● To do
Every line with the word "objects" in it should be extracted from the data that follows.

● Entries provided
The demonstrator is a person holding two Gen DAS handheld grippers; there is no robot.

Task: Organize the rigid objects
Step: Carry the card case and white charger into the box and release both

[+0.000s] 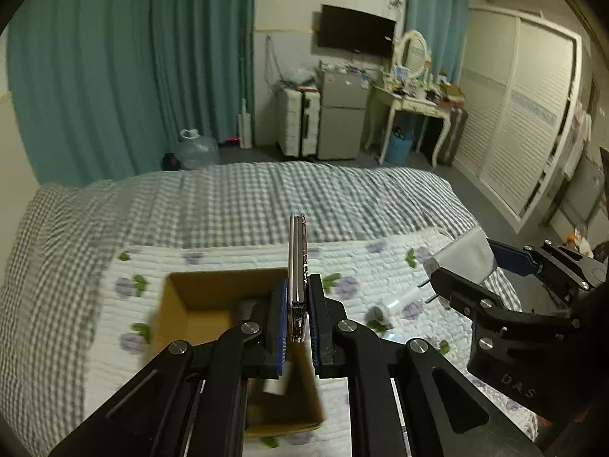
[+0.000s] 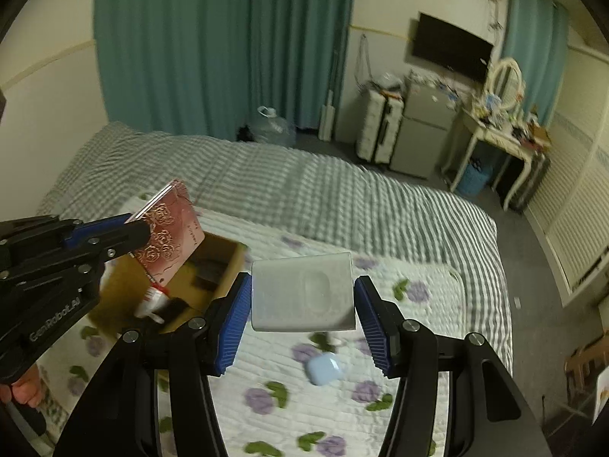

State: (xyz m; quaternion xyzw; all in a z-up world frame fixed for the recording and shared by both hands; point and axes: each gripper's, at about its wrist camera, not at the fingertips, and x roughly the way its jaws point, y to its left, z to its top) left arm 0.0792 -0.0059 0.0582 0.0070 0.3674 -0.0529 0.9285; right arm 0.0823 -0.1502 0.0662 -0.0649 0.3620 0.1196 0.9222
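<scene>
My left gripper [image 1: 298, 297] is shut on a thin pink rose-patterned case [image 1: 298, 262], held edge-on above an open cardboard box [image 1: 179, 304]. In the right wrist view the same case [image 2: 167, 236] hangs over the box [image 2: 224, 262], which holds several small items. My right gripper [image 2: 302, 301] is shut on a white plug charger [image 2: 302, 293], held above the quilt; it shows at the right in the left wrist view [image 1: 462, 257]. A pale blue earbud case [image 2: 323, 369] lies on the floral quilt below it.
A small clear cylinder [image 1: 392, 304] lies on the quilt [image 1: 236, 259] right of the box. The bed has a grey checked cover [image 1: 266, 198]. Beyond the bed are a water jug [image 1: 198, 148], suitcase, small fridge, dressing table [image 1: 411, 106] and wardrobe.
</scene>
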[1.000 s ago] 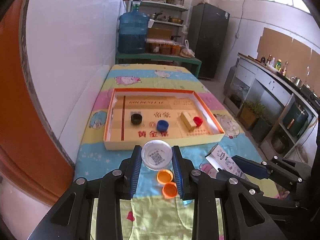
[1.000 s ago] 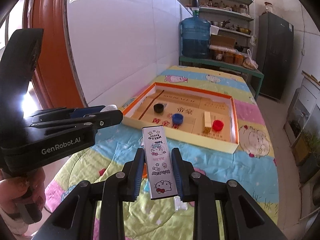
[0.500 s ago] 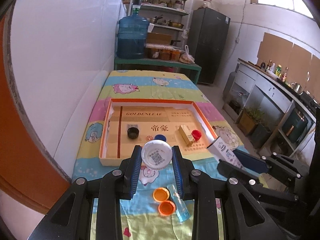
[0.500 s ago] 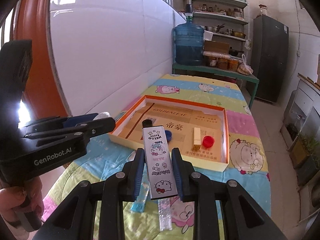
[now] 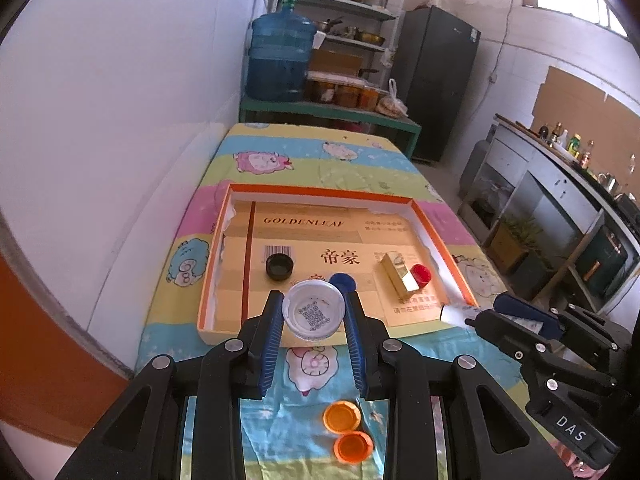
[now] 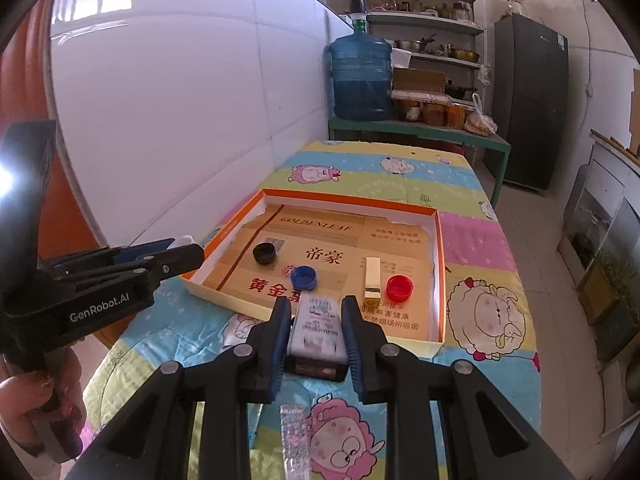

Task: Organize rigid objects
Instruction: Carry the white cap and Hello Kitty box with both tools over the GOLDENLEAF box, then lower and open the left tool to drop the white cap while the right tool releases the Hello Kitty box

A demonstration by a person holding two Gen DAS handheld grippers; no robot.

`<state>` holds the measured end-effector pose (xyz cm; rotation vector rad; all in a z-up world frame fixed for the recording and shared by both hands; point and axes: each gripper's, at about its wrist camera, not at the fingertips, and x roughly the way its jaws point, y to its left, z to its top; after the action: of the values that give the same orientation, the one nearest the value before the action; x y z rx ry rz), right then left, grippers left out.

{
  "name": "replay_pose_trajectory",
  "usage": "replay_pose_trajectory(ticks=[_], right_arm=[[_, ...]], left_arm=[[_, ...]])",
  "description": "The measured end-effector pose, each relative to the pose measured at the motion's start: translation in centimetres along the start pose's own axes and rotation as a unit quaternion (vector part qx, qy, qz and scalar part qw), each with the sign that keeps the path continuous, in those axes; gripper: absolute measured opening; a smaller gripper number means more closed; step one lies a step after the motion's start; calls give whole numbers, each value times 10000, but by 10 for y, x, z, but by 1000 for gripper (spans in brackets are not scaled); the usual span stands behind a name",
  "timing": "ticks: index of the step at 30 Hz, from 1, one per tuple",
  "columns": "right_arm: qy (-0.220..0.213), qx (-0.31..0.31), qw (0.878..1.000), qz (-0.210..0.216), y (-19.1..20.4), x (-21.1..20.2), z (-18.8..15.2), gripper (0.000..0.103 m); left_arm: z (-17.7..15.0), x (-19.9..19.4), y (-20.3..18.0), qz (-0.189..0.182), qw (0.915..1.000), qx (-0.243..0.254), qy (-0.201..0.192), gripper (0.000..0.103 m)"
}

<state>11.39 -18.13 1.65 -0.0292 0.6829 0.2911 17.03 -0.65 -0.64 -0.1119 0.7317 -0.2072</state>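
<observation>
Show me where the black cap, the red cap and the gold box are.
black cap (image 5: 279, 266), left wrist view, on its hollow centre.
red cap (image 6: 399, 286), right wrist view, on its middle.
gold box (image 6: 373, 275), right wrist view, on its top face.

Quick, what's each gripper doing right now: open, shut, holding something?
Left gripper: shut on the white lid, held over the tray's near edge.
Right gripper: shut on the small printed box.

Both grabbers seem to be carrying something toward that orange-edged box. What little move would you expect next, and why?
Probably a short carry forward over the tray, then release. The left gripper clamps a white lid above the near rim; the right gripper holds a small printed box. Other caps already lie inside.
</observation>
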Motion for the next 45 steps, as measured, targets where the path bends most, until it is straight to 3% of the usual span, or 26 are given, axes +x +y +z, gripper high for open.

● Solution for this problem
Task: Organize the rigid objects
Task: Organize rigid objects

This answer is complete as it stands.